Mark Hoban (Shadow Minister, Treasury; Fareham, Conservative)

Indeed, the hon. Gentleman makes a fair point, but I hope that regulators and legislators learn those lessons. Effective light-touch, risk-based and principles-based regulation is in the interests of the sector globally, and the Government need to send that message more strongly to the US Administration and Congress, so that we ensure that the arguments in favour of the UK regulatory regime are put and understood in Washington.

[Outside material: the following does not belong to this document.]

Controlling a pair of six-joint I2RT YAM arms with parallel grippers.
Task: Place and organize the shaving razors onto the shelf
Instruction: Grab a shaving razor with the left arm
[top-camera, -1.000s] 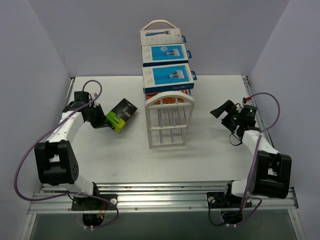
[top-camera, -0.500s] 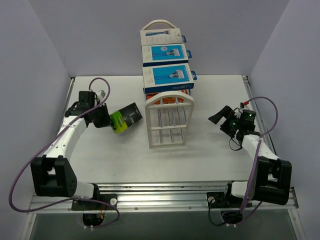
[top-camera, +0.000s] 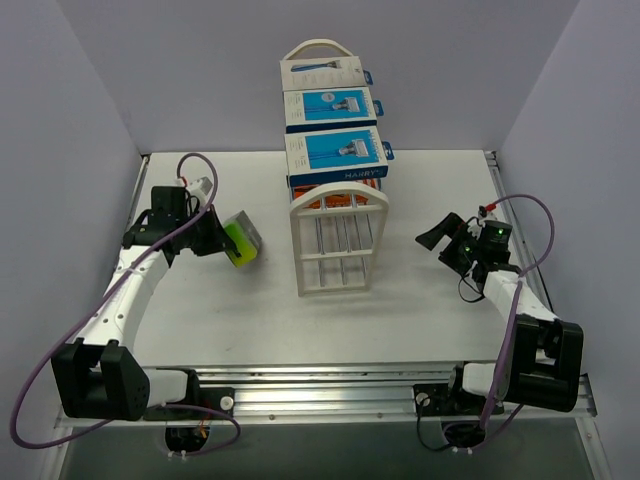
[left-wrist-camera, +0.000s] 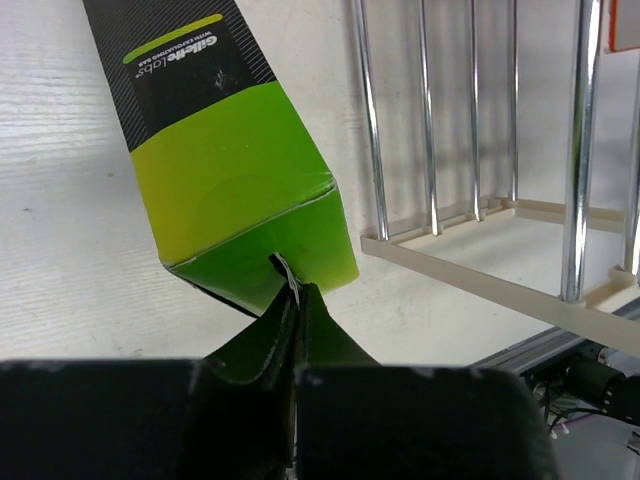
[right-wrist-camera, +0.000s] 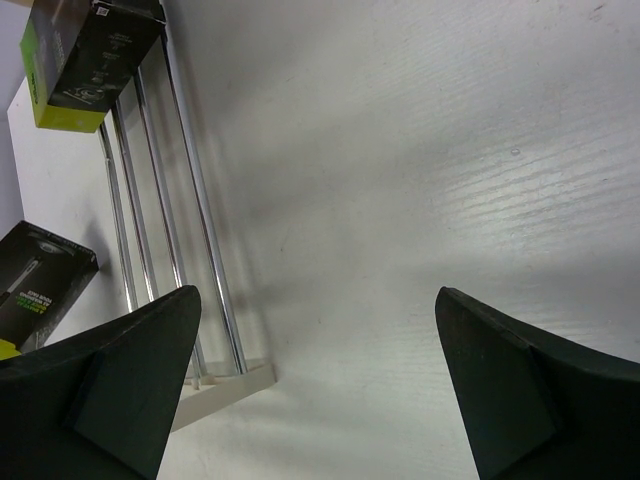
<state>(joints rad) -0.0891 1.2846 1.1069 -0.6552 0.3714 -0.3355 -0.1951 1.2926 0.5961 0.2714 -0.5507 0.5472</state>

I shall give some examples of how extraterritoriality imposes additional burdens on businesses. Under the Sarbanes-Oxley legislation, the US Public Company Accounting Oversight Board is required to report on foreign auditors with US-listed clients. It has recently exercised those powers by reviewing audits undertaken by Ernst and Young in the UK. Of course, UK auditors are already subject to audit inspection arrangements, so in a sense the additional review by the board imposes an additional cost on UK auditors. In effect, those costs will be borne by their clients in one form or another.

The regulatory overlap that arises from extraterritoriality is a problem, but it is not the only one: the situation has arisen with hedge funds when their management is based in the UK. The Securities and Exchange Commission has sought to regulate hedge funds by reference to the location of the hedge fund investor. The SEC has gone to some lengths to try to draw UK-based hedge fund managers into its remit.

The SEC requires firms with more than 13 clients to register with it, but it has looked beyond simply the number of direct investors to the next layer down. For example, a UK-based hedge fund could have, say, 10 investors—below the SEC limit—but if they each had 10 investors, the SEC would say that the hedge fund had 100 investors and it would be drawn into the net. So there is a continuing push from the SEC to draw more activities based outside the US into its remit, with the consequence of imposing additional regulatory burdens on those funds. Although the Bill tackles an aspect of extraterritoriality, we should be under no illusion that it deals with the issue in its entirety.